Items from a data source
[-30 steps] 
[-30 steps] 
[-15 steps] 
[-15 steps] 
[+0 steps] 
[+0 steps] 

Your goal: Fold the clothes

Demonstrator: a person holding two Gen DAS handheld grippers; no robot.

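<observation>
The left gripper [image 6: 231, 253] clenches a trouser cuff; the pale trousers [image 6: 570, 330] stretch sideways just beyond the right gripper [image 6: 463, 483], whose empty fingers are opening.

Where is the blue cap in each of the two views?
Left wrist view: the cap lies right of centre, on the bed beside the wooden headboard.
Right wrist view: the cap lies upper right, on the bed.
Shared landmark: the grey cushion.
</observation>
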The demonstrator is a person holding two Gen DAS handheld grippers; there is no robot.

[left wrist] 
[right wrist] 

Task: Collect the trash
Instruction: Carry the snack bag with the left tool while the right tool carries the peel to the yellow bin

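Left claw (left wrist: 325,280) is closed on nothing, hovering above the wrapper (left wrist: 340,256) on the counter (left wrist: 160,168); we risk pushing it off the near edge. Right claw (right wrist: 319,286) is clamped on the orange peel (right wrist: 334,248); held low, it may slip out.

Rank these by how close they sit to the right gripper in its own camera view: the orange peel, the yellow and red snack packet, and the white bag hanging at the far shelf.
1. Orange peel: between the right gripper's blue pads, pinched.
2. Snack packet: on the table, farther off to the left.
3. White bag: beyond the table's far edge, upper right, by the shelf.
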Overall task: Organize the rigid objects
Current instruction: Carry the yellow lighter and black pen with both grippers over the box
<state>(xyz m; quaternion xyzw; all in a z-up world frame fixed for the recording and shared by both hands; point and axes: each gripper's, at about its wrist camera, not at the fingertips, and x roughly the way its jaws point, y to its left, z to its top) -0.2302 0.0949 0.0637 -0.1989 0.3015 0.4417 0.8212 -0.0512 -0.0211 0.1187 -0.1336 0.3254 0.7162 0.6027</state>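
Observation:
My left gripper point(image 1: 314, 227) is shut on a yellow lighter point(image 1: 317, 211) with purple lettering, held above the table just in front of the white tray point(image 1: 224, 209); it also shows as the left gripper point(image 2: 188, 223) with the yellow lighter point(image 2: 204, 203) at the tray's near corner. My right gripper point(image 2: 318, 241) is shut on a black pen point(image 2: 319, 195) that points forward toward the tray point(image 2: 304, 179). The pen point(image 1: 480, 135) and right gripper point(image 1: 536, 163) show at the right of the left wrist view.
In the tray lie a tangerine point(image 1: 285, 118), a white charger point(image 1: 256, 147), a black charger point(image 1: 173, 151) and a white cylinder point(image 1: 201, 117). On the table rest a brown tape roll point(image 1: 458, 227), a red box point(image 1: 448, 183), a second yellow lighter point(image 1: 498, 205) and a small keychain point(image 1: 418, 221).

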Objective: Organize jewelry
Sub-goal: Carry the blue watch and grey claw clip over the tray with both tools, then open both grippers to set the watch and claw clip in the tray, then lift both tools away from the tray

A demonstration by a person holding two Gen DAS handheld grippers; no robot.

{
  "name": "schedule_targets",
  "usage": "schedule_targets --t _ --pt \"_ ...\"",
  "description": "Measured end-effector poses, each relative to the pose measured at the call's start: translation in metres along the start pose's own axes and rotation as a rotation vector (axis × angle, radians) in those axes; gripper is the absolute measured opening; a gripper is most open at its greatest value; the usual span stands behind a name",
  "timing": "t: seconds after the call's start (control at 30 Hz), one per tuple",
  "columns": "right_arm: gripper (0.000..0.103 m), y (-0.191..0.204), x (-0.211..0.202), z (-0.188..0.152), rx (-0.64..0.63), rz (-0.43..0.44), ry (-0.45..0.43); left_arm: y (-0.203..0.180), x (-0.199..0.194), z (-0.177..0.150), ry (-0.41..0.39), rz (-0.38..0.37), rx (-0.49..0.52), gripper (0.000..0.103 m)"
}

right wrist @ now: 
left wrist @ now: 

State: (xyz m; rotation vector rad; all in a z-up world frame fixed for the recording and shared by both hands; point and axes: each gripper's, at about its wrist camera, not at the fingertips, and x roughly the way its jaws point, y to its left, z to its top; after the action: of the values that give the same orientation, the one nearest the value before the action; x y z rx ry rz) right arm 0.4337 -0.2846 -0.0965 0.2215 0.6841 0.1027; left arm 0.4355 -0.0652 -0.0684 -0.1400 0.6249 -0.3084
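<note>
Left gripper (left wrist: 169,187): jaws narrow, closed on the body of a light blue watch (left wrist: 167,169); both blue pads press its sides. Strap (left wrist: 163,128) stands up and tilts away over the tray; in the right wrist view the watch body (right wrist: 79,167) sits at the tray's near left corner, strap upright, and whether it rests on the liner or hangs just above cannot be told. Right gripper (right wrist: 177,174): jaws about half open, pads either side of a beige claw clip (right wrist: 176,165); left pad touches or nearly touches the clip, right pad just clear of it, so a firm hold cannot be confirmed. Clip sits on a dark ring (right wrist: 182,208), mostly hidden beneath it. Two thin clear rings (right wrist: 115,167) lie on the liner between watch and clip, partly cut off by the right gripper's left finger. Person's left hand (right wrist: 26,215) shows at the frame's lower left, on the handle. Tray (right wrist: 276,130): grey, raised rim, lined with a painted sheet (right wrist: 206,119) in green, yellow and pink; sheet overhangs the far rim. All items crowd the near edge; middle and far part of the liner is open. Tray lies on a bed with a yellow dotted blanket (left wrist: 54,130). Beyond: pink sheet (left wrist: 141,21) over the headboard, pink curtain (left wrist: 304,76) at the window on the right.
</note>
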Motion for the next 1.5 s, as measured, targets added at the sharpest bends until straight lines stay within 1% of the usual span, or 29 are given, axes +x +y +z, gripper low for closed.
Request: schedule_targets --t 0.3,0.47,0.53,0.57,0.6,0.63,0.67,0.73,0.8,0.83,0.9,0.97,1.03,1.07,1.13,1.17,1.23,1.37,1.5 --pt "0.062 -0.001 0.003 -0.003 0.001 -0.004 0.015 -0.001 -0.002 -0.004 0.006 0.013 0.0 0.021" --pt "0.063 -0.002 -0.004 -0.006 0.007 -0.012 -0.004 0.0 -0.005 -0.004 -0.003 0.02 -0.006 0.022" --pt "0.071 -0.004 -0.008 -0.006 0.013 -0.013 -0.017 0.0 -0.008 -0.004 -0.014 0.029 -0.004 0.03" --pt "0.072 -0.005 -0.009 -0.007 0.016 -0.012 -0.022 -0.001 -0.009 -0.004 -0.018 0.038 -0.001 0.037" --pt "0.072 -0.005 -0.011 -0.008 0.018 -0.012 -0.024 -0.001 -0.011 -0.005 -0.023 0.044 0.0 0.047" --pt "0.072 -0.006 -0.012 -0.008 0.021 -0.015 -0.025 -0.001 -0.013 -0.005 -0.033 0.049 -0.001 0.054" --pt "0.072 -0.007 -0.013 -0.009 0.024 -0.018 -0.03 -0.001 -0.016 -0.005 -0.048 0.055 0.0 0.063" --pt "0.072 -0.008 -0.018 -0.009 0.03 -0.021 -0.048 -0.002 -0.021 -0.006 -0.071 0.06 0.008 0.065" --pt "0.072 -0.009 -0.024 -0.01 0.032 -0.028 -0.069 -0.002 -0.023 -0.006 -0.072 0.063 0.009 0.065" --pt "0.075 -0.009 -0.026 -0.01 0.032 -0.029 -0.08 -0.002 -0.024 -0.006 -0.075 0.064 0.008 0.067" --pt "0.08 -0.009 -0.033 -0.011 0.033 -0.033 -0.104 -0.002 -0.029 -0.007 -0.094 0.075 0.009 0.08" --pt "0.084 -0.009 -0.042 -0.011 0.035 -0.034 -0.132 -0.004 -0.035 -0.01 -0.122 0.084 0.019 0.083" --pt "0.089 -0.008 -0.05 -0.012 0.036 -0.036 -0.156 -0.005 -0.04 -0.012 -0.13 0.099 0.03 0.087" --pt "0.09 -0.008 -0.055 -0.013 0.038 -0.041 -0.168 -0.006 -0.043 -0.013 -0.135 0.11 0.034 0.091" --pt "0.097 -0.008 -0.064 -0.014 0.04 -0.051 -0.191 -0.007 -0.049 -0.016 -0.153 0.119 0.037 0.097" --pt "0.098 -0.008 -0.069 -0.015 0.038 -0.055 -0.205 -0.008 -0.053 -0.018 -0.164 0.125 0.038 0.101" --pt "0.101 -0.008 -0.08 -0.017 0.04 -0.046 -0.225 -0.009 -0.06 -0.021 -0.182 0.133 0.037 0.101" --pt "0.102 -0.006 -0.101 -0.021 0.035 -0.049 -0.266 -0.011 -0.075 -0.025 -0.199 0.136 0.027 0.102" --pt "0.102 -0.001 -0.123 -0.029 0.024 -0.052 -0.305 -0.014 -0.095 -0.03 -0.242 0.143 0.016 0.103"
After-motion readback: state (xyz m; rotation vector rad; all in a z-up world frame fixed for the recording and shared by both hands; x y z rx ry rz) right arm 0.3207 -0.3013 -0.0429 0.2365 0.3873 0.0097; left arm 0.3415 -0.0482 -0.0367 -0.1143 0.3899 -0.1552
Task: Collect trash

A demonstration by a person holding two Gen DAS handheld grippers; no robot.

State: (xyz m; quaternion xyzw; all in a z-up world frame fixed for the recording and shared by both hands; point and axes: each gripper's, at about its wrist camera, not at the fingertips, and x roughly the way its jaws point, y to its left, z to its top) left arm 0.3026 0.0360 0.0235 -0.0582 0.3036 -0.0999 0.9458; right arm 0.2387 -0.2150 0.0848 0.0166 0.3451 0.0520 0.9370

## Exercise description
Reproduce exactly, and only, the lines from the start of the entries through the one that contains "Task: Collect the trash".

## Solution for this problem
[-30 steps] 
[-30 steps] 
[-15 steps] 
[-15 steps] 
[+0 steps] 
[+0 steps] 

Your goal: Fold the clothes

Demonstrator: a person holding two Gen DAS handheld grippers; no robot.

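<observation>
The left gripper [image 6: 231, 253] clenches a trouser cuff; the pale trousers [image 6: 570, 330] stretch sideways just beyond the right gripper [image 6: 463, 483], whose empty fingers are opening.

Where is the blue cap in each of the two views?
Left wrist view: the cap lies right of centre, on the bed beside the wooden headboard.
Right wrist view: the cap lies upper right, on the bed.
Shared landmark: the grey cushion.
</observation>
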The demonstrator is a person holding two Gen DAS handheld grippers; there is no robot.

[left wrist] 
[right wrist] 

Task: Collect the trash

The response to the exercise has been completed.